François Mitterrand se libró de un percance similar al que sufrió en presencia de María Antonieta cuando llegó a Neuchâtel en su visita de estado de tres días a Suiza en 1983 y quiso visitar el Museo de Arte y Historia y los tres autómatas que se encontraban allí. El pequeño escriba estaba dispuesto a escribir un saludo, pero por falta de tiempo la reunión no se llevó a cabo.

No fue el mal funcionamiento del androide lo que causó problemas, como le ocurrió a María Antonieta, sino la gastronomía.
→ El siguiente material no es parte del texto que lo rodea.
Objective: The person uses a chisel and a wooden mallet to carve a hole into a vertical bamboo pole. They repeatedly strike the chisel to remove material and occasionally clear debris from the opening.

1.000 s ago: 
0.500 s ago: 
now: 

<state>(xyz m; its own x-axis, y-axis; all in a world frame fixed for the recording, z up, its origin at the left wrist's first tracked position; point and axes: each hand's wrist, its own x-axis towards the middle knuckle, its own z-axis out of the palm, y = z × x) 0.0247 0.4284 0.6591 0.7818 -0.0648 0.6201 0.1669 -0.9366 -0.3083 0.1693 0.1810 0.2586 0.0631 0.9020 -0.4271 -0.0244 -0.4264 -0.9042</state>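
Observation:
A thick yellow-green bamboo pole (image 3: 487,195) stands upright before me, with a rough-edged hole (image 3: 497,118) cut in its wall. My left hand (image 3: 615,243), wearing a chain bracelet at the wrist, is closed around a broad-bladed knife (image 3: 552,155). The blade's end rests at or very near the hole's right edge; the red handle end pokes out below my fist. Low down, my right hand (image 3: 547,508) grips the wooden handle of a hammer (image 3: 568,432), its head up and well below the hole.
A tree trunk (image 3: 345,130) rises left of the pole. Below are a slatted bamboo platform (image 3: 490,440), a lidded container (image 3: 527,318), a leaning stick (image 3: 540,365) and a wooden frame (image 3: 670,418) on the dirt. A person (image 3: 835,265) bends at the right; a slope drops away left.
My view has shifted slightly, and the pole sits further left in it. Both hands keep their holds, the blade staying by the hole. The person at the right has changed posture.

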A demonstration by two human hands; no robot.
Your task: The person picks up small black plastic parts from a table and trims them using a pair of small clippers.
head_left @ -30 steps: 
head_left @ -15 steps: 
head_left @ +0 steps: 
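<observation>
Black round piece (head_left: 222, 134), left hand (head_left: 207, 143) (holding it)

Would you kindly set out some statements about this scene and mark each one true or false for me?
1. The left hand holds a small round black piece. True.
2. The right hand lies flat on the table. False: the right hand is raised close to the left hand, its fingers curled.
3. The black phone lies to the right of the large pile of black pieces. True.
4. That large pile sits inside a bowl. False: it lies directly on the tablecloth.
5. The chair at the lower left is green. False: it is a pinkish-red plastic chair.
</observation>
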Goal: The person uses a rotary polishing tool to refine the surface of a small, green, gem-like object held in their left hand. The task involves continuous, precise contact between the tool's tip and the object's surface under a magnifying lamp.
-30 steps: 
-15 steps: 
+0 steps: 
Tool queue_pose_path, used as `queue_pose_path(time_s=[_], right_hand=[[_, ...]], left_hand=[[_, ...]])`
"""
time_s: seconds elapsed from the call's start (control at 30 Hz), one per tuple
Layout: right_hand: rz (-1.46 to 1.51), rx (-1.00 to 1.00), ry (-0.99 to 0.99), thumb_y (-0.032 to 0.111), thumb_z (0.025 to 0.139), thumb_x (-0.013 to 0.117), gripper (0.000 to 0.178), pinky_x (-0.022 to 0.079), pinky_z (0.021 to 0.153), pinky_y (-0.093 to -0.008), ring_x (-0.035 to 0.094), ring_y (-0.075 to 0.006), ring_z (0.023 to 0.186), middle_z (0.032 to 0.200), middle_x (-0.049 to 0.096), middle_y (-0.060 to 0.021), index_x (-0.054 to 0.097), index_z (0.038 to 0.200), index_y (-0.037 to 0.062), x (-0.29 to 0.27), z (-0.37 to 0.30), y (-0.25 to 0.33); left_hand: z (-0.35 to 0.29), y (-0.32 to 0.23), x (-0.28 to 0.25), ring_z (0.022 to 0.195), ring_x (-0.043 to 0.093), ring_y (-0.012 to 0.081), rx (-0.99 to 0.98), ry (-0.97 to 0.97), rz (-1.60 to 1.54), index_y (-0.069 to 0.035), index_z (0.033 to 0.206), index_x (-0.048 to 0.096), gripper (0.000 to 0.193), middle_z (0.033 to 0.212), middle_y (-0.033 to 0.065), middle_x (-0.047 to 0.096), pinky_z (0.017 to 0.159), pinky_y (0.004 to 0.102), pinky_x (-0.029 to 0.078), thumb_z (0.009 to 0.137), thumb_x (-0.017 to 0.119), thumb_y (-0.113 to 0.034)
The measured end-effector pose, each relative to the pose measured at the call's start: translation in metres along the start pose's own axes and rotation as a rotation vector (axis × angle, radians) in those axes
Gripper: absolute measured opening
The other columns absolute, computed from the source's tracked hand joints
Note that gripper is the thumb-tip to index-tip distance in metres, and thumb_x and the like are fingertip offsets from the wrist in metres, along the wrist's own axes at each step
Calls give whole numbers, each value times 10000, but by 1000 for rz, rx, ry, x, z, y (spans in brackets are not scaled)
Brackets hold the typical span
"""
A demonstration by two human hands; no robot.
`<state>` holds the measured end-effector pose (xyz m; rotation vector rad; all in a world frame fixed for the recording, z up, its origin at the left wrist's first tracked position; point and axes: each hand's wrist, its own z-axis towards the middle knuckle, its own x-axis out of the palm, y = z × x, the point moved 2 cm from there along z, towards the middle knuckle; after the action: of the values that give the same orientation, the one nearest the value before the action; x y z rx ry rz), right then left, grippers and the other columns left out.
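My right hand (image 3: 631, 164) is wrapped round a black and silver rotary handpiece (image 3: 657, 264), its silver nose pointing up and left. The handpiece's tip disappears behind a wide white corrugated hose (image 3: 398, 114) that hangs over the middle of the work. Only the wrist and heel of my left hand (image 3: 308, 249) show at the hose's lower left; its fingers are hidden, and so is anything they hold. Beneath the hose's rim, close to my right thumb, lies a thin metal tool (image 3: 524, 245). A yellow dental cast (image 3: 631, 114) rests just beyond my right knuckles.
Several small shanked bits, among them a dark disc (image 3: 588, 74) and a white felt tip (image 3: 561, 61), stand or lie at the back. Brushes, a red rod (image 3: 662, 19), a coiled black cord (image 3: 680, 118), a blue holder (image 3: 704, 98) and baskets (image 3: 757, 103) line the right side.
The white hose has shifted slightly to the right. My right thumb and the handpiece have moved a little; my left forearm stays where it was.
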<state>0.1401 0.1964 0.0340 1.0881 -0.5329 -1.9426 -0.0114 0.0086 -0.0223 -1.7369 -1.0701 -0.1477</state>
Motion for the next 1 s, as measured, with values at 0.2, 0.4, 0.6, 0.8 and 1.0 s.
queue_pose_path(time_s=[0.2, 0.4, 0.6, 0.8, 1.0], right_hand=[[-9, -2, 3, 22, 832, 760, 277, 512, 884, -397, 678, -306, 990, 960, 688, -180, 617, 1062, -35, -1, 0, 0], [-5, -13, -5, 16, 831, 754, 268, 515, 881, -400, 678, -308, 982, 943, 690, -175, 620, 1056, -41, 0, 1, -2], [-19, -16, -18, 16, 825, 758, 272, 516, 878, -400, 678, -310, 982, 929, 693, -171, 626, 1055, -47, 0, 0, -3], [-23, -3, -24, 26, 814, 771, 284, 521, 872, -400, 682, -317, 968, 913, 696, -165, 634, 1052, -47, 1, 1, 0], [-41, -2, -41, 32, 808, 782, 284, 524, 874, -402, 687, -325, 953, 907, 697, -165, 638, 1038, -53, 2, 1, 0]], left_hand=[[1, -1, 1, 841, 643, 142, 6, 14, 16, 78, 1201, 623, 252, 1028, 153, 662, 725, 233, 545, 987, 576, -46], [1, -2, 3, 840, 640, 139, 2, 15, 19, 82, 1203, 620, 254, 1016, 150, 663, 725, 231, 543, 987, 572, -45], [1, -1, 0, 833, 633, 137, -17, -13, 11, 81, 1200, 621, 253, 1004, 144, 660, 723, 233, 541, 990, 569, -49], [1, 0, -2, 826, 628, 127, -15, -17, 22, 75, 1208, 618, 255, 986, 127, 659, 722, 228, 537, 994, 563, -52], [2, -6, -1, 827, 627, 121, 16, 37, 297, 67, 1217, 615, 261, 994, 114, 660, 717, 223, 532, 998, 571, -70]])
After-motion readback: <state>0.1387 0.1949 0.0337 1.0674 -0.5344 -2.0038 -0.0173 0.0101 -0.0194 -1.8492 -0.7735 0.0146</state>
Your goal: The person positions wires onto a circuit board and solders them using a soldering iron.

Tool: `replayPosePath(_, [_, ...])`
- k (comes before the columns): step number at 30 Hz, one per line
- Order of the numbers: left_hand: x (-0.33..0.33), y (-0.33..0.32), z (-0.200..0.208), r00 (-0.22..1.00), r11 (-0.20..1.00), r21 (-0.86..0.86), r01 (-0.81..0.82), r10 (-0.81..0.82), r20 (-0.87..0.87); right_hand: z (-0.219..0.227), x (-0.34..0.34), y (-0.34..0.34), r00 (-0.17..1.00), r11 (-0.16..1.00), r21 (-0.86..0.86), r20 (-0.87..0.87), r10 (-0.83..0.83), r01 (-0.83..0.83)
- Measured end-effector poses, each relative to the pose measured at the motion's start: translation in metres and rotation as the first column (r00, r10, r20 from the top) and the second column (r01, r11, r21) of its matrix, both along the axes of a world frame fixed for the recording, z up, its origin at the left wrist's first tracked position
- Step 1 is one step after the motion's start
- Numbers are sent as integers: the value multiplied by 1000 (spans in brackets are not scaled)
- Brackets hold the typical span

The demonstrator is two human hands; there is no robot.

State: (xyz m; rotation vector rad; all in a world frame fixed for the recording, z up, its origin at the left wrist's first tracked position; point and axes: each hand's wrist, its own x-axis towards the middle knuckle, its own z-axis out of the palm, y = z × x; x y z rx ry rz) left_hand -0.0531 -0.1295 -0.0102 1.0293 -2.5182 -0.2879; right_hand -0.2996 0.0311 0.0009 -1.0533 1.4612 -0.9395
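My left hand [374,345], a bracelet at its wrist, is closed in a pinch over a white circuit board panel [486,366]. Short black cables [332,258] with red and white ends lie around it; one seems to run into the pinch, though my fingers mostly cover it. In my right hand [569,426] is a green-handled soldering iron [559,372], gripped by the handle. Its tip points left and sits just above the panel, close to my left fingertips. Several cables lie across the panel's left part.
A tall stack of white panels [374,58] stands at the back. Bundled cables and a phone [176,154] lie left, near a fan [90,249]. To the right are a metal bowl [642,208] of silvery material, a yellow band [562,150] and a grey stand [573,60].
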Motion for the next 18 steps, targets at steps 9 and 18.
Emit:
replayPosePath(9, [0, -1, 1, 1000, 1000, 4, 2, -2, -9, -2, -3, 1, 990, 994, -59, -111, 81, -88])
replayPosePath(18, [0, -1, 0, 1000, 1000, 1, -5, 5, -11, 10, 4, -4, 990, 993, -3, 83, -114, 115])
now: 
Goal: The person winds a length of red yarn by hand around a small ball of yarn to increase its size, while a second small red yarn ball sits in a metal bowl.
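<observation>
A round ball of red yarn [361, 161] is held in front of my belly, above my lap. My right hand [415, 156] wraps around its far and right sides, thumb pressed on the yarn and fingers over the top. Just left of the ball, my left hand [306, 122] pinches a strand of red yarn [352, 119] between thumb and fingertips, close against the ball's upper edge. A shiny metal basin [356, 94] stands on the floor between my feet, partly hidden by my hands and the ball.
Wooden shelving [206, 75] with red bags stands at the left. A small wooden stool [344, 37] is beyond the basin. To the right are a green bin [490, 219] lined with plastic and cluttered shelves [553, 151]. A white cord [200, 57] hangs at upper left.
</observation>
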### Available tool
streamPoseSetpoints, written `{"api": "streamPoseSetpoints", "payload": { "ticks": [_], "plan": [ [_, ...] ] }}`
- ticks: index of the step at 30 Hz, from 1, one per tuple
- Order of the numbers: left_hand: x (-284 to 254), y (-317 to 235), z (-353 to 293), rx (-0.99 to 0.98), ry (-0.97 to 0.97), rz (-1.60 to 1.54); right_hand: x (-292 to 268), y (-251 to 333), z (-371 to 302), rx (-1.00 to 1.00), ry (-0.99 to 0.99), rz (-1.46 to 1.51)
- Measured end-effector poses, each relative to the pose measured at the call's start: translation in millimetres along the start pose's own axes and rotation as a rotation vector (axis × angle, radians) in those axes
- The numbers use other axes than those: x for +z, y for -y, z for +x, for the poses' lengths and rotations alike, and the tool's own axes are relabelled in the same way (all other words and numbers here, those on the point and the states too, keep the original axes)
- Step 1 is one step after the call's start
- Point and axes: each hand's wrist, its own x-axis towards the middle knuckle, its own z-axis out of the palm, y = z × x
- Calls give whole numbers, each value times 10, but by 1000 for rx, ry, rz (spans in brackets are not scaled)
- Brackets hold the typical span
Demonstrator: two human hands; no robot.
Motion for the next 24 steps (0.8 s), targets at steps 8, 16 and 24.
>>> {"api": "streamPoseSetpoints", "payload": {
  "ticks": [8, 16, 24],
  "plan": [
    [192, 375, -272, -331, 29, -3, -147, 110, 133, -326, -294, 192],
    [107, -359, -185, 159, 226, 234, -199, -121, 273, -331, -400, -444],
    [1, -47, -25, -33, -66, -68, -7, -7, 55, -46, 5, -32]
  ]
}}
En el lujoso Hôtel Du Peyrou, un castillo del siglo XVIII, a Mitterrand le sirvieron un soufflé glacé à la fée verte, es decir, un postre que contenía absenta. Pero en aquel momento estaba prohibido en Suiza y hasta 2008.

Esto resultó en que el restaurantero fuera allanado y demandado. Cuando afirmó que había preparado el soufflé únicamente con aguardiente de anís en lugar de ajenjo, el juez de instrucción le concedió cuatro días de libertad condicional, esta vez por fraude. Porque declaró incorrectamente su postre. El acusado apeló y fue absuelto dos años después.

Por cierto, el presidente francés ni siquiera probó el soufflé. Como quería dormir la siesta, ya estaba en el helicóptero rumbo a Berna cuando le sirvieron el postre en Neuchâtel. Se dice que años más tarde preguntó en Suiza cómo terminó la historia del ajenjo.

En cualquier caso, François Mitterrand nunca vio las tres figuras del Museo de Arte y de Historia de Neuchâtel. No cruzó el umbral del museo. Tampoco se sabe qué texto se le pidió al escritor mecánico que escribiera para el Jefe de Estado.

No sabemos qué sintieron las personas que vieron por primera vez esta memorable Trinidad. ¿Admiración por los diseñadores? Ciertamente. ¿Solo admiración? ¿No había también miedo por lo que estaban viendo? ¿Se profetizaron aquí tiempos mejores para ellos? ¿Máquinas como estas algún día se harán cargo del arduo trabajo que antes recaía sobre niños, mujeres y hombres? Si una máquina se averiaba bajo el peso de este trabajo, podía repararse, a diferencia de los humanos.

«Determinar el momento histórico en el que una computadora alcanza el nivel de la razón es tan difícil como determinar el momento en el que el simio se transforma en humano», dice Stanislaw Lem en «Así habló el Golem». Un autómata como “Der Schreiber” ni siquiera es un mono. No podría haber ningún peligro por su parte.

El escritor Alain Claude Sulzer Vive en Basilea. Escribió este texto en el marco del festival Interfinity 2024 en Basilea, que se prolongará hasta el 21 de marzo.